### Exercise:
Only one stretch of the material below is wanted: everything from the line containing "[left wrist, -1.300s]" down to the line containing "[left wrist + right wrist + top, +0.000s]", both ends included. Repeat it exactly and skip the pictures.

### Information shown:
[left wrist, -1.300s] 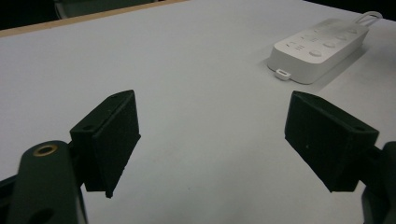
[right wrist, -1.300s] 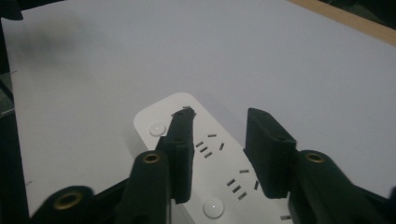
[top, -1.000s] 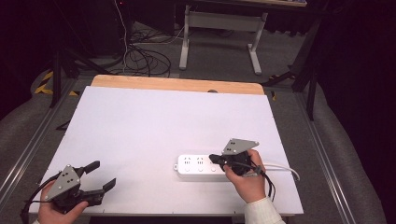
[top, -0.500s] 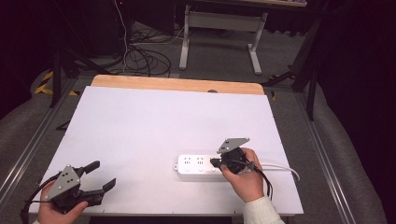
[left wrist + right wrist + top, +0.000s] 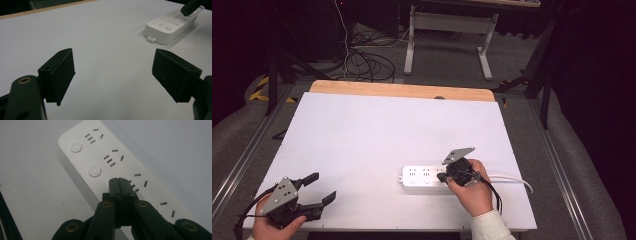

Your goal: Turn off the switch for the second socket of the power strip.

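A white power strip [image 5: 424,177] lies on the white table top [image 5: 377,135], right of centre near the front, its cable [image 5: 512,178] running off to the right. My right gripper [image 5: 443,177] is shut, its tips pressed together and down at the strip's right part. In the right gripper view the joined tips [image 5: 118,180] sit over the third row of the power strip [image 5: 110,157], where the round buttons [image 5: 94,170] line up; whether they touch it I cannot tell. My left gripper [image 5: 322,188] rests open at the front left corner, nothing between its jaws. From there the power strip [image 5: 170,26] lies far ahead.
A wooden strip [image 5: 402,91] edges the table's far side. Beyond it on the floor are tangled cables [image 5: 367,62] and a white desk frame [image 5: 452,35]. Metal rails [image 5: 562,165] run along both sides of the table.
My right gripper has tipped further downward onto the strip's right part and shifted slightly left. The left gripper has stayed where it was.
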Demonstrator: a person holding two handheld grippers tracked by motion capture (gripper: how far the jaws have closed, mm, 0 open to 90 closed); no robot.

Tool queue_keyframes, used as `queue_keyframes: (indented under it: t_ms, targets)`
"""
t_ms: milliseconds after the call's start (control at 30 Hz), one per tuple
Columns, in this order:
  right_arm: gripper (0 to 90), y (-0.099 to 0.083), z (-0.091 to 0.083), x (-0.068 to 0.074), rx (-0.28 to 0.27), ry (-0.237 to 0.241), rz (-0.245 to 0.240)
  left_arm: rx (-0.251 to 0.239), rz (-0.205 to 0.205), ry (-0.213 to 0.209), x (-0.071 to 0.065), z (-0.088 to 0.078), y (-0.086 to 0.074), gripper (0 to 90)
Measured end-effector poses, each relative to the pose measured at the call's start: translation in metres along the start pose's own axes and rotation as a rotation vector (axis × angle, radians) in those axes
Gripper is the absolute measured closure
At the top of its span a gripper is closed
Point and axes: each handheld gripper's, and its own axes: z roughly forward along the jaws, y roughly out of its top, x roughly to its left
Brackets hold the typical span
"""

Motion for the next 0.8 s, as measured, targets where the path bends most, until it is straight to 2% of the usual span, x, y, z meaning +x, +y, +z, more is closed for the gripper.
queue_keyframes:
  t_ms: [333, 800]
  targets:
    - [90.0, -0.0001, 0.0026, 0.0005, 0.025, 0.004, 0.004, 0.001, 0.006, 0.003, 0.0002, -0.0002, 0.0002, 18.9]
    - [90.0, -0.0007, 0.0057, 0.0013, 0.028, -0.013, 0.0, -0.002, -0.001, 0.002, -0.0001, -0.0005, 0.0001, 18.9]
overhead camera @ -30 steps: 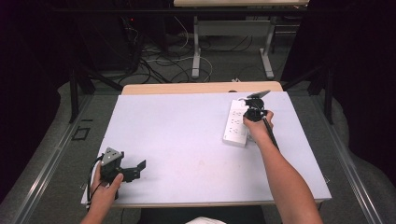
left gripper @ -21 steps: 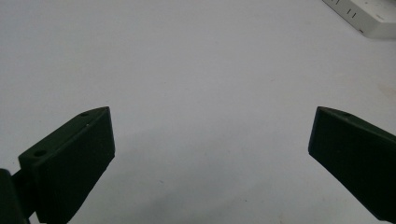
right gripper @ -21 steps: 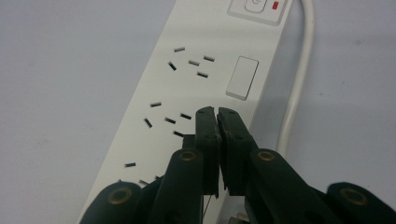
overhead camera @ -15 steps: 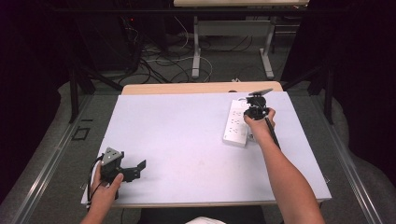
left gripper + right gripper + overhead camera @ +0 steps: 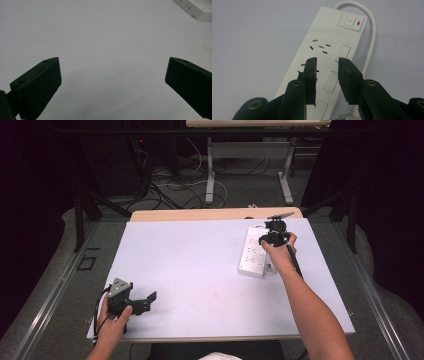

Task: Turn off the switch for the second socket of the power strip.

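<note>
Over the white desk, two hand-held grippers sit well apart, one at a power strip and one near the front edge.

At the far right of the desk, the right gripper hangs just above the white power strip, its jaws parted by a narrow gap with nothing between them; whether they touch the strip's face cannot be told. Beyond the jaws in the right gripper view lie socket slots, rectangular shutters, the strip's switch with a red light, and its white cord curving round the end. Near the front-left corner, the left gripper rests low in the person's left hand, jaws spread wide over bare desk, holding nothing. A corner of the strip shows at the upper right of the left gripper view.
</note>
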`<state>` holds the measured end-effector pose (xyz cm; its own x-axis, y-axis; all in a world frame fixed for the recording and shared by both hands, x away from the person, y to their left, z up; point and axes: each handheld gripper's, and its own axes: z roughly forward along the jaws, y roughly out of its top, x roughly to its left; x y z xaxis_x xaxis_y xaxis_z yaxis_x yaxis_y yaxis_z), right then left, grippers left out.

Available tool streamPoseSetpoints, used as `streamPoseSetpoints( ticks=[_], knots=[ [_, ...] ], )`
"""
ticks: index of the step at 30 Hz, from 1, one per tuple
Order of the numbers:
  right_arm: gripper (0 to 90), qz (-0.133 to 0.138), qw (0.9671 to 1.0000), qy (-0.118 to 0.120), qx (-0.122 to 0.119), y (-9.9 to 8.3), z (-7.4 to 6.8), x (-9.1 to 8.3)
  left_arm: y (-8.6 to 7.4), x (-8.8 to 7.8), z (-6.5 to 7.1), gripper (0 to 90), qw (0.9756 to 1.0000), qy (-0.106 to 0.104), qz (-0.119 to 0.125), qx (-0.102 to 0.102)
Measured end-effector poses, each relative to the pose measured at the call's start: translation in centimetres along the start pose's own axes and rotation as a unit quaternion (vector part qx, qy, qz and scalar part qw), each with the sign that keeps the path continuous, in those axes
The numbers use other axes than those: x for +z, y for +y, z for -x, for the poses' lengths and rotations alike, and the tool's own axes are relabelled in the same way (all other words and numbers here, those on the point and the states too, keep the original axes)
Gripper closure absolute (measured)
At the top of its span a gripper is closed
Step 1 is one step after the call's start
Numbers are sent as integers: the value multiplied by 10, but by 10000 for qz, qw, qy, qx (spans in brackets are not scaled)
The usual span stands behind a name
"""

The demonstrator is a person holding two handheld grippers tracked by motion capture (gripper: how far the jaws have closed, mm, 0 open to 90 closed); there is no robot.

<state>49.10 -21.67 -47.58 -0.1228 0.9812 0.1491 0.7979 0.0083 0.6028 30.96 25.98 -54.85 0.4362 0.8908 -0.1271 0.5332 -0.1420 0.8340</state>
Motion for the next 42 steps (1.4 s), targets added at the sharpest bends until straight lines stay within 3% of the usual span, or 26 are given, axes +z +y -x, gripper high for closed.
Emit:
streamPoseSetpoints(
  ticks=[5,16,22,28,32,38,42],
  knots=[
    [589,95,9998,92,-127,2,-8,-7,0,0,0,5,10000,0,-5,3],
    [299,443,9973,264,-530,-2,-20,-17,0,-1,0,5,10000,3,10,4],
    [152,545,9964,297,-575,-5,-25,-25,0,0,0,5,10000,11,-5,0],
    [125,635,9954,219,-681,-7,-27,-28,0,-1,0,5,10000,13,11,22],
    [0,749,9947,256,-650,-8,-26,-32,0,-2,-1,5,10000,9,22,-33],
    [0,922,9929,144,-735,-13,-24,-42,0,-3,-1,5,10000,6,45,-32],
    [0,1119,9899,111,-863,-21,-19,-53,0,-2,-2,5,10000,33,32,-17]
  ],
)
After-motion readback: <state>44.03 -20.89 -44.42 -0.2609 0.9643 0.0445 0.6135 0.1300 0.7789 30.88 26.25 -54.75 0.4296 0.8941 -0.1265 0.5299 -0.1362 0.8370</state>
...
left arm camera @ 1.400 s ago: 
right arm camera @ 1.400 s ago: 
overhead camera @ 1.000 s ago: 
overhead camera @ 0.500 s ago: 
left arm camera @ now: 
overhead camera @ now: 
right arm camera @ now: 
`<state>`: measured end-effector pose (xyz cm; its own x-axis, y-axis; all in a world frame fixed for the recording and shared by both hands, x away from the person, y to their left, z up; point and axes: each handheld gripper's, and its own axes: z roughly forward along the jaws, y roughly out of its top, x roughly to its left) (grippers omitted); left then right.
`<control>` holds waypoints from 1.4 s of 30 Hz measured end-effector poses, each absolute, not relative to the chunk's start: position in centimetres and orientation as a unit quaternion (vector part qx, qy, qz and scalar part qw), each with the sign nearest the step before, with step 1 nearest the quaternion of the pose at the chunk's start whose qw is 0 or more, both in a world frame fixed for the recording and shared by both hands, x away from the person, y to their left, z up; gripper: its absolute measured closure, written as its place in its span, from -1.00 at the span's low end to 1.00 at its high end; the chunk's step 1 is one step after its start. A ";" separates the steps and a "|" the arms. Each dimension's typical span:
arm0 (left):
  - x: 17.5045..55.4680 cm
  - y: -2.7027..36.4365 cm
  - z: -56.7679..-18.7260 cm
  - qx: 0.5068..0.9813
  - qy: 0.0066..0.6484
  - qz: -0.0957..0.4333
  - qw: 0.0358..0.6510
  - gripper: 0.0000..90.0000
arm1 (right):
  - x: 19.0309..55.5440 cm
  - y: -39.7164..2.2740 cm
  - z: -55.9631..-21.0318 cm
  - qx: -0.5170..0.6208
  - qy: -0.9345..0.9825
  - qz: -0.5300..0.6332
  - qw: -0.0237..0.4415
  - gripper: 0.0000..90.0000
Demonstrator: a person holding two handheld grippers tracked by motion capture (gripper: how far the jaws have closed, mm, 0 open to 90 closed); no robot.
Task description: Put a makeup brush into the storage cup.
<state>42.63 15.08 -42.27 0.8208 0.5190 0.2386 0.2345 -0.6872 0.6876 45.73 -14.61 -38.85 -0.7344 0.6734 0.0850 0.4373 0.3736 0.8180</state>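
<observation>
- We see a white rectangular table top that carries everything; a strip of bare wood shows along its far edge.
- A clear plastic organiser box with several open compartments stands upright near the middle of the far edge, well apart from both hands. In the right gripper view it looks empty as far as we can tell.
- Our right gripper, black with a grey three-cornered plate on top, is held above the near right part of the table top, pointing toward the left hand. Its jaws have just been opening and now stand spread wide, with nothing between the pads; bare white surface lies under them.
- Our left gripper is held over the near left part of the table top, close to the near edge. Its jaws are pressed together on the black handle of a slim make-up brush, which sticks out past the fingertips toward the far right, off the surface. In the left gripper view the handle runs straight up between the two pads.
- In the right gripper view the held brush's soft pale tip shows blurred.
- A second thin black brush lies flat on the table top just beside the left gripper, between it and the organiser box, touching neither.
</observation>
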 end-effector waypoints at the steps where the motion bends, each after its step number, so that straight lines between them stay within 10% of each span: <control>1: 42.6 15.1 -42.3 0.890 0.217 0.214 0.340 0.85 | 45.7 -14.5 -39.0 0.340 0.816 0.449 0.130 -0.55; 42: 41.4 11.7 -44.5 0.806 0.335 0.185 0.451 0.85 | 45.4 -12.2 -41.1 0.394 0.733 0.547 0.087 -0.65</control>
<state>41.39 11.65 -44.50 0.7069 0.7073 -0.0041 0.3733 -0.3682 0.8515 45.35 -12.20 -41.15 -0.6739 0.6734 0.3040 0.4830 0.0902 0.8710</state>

### Exercise output:
[left wrist, -1.300s] 
[right wrist, -1.300s] 
[top, -1.000s] 
[top, -0.500s] 
[left wrist + right wrist + top, +0.000s] 

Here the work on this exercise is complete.